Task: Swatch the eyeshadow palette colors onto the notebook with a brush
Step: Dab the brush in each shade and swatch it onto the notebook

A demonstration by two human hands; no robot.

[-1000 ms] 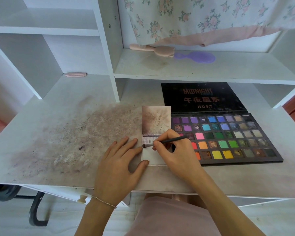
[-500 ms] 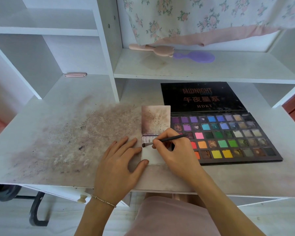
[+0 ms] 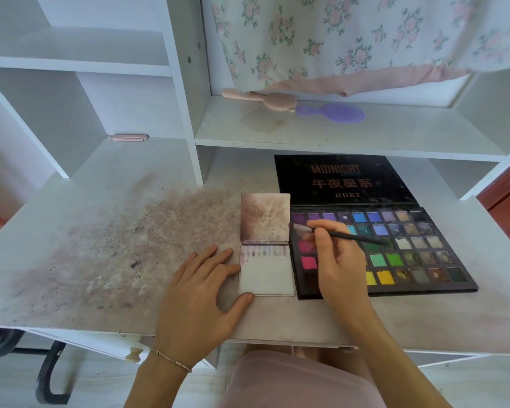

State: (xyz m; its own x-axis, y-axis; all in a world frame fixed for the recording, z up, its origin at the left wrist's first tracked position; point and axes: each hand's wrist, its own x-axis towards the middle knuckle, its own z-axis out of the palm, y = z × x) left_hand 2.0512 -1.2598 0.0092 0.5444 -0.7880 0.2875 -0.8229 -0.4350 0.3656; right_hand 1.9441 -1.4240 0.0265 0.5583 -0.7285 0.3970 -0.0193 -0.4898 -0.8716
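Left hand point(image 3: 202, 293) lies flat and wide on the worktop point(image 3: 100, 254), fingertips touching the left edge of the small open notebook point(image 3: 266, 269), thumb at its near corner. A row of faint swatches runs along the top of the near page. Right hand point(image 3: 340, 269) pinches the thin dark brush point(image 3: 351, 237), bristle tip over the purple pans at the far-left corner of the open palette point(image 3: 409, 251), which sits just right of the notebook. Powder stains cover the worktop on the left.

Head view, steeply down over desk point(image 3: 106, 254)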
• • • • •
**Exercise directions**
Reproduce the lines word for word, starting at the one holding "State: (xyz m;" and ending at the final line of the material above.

**Solution**
State: (xyz m; its own x-axis, y-axis; all in a world frame fixed for the recording, z up, its origin at the left wrist's first tracked position; point and axes: each hand's wrist, its own x-axis towards the middle knuckle, its own z-axis out of the palm, y = z × x) left_hand 2.0512 -1.2598 0.0092 0.5444 -0.7880 0.2875 -0.8229 -0.4350 0.3656; right_hand 1.9441 -1.4240 0.0265 0.5583 -0.7285 0.3970 -0.0193 -0.4898 -0.8716
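Left hand point(image 3: 202, 293) lies flat and wide on the worktop point(image 3: 100, 254), fingertips touching the left edge of the small open notebook point(image 3: 266, 269), thumb at its near corner. A row of faint swatches runs along the top of the near page. Right hand point(image 3: 340, 269) pinches the thin dark brush point(image 3: 351, 237), bristle tip over the purple pans at the far-left corner of the open palette point(image 3: 409, 251), which sits just right of the notebook. Powder stains cover the worktop on the left.

Head view, steeply down over desk point(image 3: 106, 254)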

The exercise has been completed in full.